Task brief: Find each line below where the word "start" occurs, and copy it.

Data segment:

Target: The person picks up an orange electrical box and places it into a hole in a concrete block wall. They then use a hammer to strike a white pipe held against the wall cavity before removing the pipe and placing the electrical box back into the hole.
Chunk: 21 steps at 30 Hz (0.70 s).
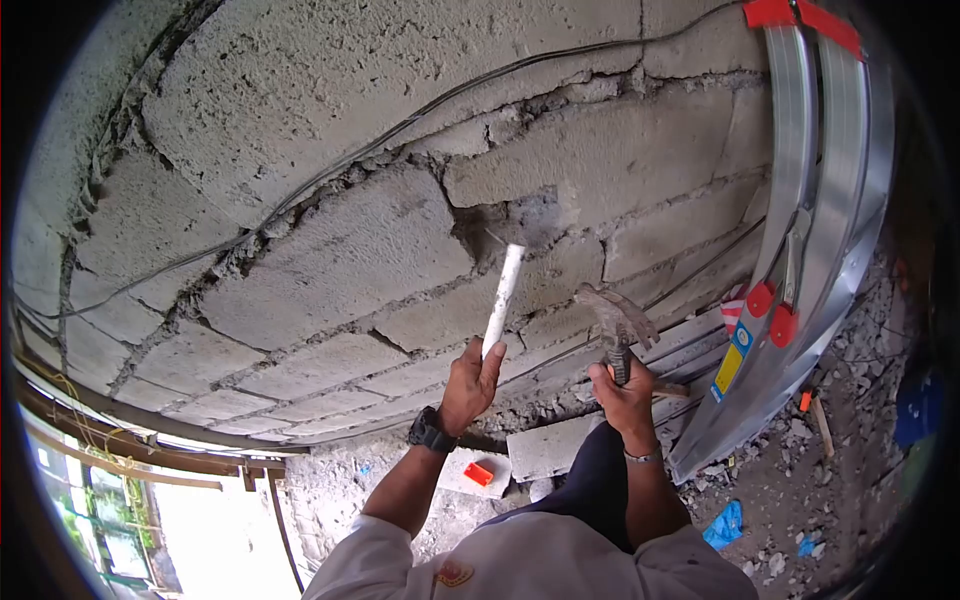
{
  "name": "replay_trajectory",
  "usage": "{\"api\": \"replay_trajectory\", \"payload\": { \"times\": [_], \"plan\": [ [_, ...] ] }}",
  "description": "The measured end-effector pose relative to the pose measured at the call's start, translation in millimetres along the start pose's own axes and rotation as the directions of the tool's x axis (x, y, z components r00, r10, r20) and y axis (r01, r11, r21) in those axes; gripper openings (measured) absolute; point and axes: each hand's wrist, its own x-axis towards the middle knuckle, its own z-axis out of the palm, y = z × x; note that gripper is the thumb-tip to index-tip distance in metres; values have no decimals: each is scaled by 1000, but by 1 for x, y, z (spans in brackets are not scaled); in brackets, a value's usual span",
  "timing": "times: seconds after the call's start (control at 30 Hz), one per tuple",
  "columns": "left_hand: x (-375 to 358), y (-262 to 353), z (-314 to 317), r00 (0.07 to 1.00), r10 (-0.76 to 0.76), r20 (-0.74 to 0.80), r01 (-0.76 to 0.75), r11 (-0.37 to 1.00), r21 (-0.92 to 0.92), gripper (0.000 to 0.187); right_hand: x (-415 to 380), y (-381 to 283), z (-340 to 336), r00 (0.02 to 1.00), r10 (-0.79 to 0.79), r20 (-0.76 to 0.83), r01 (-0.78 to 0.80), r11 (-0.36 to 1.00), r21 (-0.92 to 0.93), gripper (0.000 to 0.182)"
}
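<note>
My left hand (468, 388), with a black watch on its wrist, is closed around the lower end of a white plastic pipe (504, 295). The pipe tilts up toward a broken hole (510, 218) in the concrete block wall (340, 235), where a thin wire shows near its top end. To the right, my right hand (626, 398) grips a hammer (622, 318) by its dark handle, close under the dusty, worn head. The hammer head is in front of the lower wall, apart from the pipe.
An aluminium ladder (795, 190) with red parts leans at the right. A black cable (400, 125) runs across the wall. Rubble (790, 480), blue plastic scraps (724, 525) and an orange-red box (479, 473) lie below. Wooden beams (150, 450) edge the opening at lower left.
</note>
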Motion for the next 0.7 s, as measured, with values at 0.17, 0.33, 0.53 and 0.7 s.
{"api": "replay_trajectory", "payload": {
  "times": [0.17,0.33,0.53,0.7],
  "plan": [
    [-6,11,6,994,-106,18,107,950,-293,29,4,-12,1,995,-93,28,95,992,-82,25],
    [-9,7,-4,996,-82,-22,80,992,-100,34,5,-11,3,987,-150,66,154,986,-61,21],
    [-9,14,-36,996,88,1,-83,936,342,32,2,-13,14,981,-174,91,177,984,-27,24],
    [-2,2,-60,961,270,66,-256,768,587,32,-3,-27,10,964,-256,70,258,966,-24,27]
  ]
}}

Your response:
  "description": "The measured end-effector pose relative to the pose measured at the call's start, translation in millimetres along the start pose's own axes and rotation as the directions of the tool's x axis (x, y, z components r00, r10, r20) and y axis (r01, r11, r21) in those axes; gripper openings (measured) absolute; point and axes: each hand's wrist, its own x-axis towards the middle knuckle, its own z-axis out of the palm, y = z × x; note that gripper is the thumb-tip to index-tip distance in metres; values have no decimals: each is scaled by 1000, but by 1 for x, y, z (spans in brackets are not scaled); in brackets, a value's usual span",
  "timing": "times: seconds after the call's start (control at 30 Hz), one per tuple",

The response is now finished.